**Exercise instructions:** From the line containing "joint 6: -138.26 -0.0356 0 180" to the last line of the records below, retype every line exactly and output nothing else.

Extracted records:
===============

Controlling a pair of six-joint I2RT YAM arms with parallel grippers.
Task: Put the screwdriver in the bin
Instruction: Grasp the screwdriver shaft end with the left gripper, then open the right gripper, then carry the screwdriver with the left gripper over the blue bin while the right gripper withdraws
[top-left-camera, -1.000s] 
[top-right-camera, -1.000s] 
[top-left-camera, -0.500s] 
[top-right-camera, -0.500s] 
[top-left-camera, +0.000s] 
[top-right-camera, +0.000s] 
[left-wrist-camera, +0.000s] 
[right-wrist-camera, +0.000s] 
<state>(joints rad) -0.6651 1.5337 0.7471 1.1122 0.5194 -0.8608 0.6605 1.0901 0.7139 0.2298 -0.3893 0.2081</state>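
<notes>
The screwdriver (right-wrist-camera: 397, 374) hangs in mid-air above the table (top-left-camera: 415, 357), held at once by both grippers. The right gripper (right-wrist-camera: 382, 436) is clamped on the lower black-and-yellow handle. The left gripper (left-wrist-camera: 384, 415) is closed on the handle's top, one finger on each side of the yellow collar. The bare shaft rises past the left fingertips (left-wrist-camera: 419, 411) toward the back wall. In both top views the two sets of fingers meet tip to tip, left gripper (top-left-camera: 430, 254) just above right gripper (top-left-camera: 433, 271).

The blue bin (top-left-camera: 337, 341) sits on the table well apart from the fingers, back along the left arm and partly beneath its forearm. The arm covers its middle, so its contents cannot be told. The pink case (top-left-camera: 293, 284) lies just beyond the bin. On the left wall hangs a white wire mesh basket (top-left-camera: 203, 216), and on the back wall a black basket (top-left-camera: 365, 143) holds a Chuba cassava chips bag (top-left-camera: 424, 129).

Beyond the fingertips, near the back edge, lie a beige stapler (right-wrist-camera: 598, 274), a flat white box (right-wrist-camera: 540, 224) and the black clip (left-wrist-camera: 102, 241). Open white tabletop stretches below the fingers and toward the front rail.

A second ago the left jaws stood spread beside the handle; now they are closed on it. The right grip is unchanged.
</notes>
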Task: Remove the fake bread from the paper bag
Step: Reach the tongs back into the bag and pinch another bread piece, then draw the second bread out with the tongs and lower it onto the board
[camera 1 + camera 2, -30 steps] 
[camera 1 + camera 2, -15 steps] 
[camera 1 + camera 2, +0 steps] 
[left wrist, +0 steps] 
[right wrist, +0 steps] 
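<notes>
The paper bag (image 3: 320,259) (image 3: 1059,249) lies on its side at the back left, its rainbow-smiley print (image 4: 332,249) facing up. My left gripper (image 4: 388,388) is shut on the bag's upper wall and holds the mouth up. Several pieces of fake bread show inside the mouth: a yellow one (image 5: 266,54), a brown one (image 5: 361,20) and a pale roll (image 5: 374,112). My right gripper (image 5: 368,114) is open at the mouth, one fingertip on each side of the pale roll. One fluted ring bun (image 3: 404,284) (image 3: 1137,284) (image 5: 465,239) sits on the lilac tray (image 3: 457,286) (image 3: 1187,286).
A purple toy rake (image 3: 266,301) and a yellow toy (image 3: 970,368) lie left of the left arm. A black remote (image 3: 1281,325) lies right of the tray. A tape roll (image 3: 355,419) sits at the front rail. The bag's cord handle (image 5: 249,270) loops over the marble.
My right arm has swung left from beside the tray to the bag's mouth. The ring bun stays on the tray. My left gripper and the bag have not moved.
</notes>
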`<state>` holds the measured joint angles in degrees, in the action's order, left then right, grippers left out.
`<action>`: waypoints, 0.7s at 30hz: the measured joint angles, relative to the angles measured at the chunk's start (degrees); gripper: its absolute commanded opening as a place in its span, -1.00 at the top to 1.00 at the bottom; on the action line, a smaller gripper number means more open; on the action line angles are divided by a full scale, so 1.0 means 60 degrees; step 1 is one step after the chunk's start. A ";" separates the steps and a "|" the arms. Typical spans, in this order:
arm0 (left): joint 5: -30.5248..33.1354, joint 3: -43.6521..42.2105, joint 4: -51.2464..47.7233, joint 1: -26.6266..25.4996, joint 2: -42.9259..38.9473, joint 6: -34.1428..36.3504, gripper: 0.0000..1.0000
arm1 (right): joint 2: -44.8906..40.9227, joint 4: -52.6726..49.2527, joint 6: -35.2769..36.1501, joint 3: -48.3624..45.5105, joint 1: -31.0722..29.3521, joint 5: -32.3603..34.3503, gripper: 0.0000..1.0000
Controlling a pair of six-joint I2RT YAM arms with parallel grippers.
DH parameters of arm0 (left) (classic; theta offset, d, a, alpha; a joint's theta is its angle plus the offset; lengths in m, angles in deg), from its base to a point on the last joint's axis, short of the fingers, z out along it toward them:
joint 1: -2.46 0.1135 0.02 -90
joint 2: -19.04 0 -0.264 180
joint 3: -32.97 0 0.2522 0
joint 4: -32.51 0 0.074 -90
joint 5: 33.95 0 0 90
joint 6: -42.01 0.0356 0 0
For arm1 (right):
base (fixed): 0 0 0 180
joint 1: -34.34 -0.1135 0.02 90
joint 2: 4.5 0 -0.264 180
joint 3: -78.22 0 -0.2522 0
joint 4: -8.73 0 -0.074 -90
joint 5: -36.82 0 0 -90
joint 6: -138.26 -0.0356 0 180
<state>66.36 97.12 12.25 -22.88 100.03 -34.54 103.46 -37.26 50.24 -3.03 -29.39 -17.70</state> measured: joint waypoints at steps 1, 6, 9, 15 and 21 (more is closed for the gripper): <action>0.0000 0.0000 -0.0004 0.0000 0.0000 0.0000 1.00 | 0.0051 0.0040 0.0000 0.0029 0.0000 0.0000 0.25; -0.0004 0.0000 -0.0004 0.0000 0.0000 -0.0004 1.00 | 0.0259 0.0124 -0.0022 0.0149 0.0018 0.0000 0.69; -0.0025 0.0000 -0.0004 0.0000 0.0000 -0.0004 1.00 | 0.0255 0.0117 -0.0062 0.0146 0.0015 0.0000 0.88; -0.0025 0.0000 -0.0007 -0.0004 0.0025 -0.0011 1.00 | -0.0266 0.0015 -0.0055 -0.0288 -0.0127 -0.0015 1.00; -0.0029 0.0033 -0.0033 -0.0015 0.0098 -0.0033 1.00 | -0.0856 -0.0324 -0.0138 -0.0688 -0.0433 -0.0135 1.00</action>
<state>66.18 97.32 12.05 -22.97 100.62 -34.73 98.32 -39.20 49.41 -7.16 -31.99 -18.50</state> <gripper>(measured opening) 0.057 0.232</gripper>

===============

**Reply to the task:**
joint 6: -138.26 -0.0356 0 180
<state>66.36 97.12 12.25 -22.88 100.03 -34.54 103.46 -37.26 50.24 -3.03 -29.39 -17.70</state> measured: joint waypoints at steps 1, 6, 9, 15 and 21 (more is closed for the gripper): <action>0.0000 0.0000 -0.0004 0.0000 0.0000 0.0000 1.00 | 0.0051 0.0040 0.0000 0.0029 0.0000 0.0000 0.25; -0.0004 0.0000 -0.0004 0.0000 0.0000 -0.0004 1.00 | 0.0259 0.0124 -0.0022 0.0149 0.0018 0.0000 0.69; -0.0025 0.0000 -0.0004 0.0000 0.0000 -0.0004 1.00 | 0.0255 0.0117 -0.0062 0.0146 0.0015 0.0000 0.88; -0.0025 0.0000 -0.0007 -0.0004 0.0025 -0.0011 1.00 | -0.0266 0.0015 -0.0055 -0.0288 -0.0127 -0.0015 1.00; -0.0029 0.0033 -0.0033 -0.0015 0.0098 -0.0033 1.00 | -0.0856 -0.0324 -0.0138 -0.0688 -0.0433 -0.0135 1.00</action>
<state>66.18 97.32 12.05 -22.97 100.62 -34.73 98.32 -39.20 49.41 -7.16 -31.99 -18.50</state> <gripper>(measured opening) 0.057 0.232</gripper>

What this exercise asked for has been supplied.